Q: Baseball, Football, Cheerleading, Wake-Boarding, and Wrestling. You go on reality television, immediately come on the Challenge, establish yourself as one of the best by winning multiple titles. Then go on to do some modeling and acting, create a clothing company, build custom motorcycles, get engaged on national television, and you’re not even 30 yet. Do you think about if you have kids that true stories you tell them are eventually going to sound like lies because how could a person get all this done in such a short time?
Jordan: (laughs). Well, one, I appreciate you putting that all together in that light. We don’t cheerlead each other enough, so really, thanks for that. I do think about kids all the time, though. I love kids. I also think about teaching because I love teaching new things. I’m fortunate to have learned a lot of stuff from my dad and all the other old red-necks around me.
Also, I’m scared and glad the internet is a thing. I’m going to be able to prove most of the good stuff, and then also, you can find some other stuff.
Q: It’s almost like Forrest Gump where you’re like, “yeah, that’s when I was on Tyler Perry’s TV show,” and that’s when I had a crazy mustache.

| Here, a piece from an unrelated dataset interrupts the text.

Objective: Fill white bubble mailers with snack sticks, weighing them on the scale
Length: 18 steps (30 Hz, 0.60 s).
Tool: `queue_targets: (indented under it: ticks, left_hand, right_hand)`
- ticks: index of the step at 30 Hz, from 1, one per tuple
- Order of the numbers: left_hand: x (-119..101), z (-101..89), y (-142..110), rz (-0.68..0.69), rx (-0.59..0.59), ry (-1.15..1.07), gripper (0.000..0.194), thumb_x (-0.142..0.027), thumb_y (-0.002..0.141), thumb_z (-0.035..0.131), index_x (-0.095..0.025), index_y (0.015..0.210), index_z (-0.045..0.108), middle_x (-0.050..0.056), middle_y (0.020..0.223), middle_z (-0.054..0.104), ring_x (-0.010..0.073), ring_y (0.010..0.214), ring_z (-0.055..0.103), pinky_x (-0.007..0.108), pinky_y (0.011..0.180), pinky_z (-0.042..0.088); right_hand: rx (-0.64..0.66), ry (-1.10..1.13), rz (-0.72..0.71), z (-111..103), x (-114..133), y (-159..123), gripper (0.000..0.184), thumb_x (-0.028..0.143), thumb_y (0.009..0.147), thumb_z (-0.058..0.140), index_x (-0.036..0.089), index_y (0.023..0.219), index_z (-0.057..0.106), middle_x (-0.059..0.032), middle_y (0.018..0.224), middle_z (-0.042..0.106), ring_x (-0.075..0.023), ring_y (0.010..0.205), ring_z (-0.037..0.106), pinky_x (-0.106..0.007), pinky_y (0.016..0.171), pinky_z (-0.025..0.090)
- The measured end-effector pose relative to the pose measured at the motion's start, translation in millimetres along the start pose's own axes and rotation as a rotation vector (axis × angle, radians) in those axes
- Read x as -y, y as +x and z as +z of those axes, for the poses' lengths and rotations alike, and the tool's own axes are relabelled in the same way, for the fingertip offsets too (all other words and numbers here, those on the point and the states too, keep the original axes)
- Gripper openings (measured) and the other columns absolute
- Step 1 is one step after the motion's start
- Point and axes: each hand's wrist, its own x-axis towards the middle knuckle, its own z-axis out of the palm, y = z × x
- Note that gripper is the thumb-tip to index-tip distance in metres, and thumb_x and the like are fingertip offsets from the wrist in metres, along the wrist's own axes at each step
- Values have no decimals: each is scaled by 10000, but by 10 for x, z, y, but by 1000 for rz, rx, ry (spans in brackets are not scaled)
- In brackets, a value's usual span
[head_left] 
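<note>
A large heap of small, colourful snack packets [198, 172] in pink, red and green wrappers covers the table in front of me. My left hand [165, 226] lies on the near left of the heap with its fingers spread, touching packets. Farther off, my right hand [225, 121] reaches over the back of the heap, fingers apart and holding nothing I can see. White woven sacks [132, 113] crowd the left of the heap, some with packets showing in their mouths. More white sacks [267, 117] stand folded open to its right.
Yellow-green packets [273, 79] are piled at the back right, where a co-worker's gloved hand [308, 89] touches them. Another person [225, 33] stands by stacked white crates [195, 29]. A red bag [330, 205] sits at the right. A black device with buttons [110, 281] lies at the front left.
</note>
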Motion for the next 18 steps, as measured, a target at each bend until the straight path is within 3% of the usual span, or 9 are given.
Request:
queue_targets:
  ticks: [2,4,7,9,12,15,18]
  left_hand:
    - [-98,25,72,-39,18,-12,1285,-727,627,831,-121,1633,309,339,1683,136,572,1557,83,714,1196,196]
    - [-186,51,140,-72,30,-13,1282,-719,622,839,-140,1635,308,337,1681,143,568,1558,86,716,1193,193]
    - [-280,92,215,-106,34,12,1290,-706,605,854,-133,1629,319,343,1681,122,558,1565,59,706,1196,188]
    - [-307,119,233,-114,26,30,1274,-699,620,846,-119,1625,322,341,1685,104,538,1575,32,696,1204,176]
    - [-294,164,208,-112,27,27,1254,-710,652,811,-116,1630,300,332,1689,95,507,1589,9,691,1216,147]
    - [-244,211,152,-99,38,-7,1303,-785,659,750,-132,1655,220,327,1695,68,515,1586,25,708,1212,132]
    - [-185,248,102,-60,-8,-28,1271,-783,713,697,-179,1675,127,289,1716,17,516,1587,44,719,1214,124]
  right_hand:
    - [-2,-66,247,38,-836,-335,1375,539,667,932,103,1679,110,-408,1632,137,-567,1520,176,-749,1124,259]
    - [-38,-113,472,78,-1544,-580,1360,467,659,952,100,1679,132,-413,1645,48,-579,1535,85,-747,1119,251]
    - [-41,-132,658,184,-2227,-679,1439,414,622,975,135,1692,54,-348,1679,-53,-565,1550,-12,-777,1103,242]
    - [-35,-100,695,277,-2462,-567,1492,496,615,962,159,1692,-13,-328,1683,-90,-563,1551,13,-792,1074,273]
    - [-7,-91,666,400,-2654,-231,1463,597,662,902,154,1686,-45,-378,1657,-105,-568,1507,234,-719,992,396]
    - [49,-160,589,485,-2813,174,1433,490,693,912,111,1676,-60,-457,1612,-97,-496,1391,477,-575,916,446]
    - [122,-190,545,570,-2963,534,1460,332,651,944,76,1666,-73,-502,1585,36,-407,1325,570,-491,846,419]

Jordan: Yeah, exactly. I’ve been very fortunate. In-between all those awesome things I’ve gotten to do, there have been a lot of lows, and I hope everyone out there knows that it’s not all upward trajectories. It’s peaks and valleys. It’s been fun to take opportunities as they come, and I never ever ever ever thought this is where I was going to be. I thought I was going to be laying concrete at my dad’s construction company in Oklahoma.
Q: A far jump away from that now.
Jordan: Ironic enough, I am super close right now because I’m sanding a new house that Tori and I just leased, and we’re remodeling the kitchen. Just happen to be physically far.
Q: The last question, who do you think is the most underrated competitor on the show? Can’t say, Tori. Also, who is the most overrated? You can say Tori, but I don’t think you’re going to.
Jordan: Most underrated competitor…
A lot of these new kids are studs, and I’m curious to see how they do. I’m trying to think about who I would be a bit scared of if they show up. You know what, Tony Raines. This dude is underrated because he never won anything. People don’t expect much because he’s known for partying and is always in a storyline. As a competitor, he’s huge. Not sure if it comes through on television, but the guy is 6'3–6'4. A big dude who grew up playing sports is from the country, athletic, and when he comes in shape, Tony is a force. One thing: he struggles with puzzles. You ever have him in a final, you hope he gets a puzzle first. We haven’t seen in awhile, but I’d love to see him come back. He has such a good heart. The guy goes through ups and downs. There’s a lot there fans don’t know about that they’d really enjoy seeing. Tony Raines is underrated.
Now overrated, this one is so easy; I knew it right when you said it. TURBO. As if it was a surprise. I don’t believe the hype.
Q: When you opened like that, I thought you were going to say Cara/Paulie, but Turbo is a much more fun response.
Jordan: I’ve done half a challenge with him. Some pretty physical challenges as well. I know people don’t want to hear it because it doesn’t line up with their opinions. Going into each season, I ask myself who are the top 3 guys in the house. Walking into that house, I had Turbo as one of the top 3 guys. After about the third or fourth challenge, Turbo was not in the top 3. That was all I needed to see.
The thing fans don’t understand is see you us in the challenges. We see each other ALL DAY. I see what you do in the gym, I see how many laps you’re swimming, I see how many laps you run, and I see how fast you run as well. I check to see whether you’re running in the morning, night, or middle of the day because you might not like the heat. I see everything. Fans don’t understand that they see tiny little fragments of the game. The game never stops if you want to win.
For a lot of these people, the game ends at night when they pick up a drink and are ready to party. That’s not how you take home a check.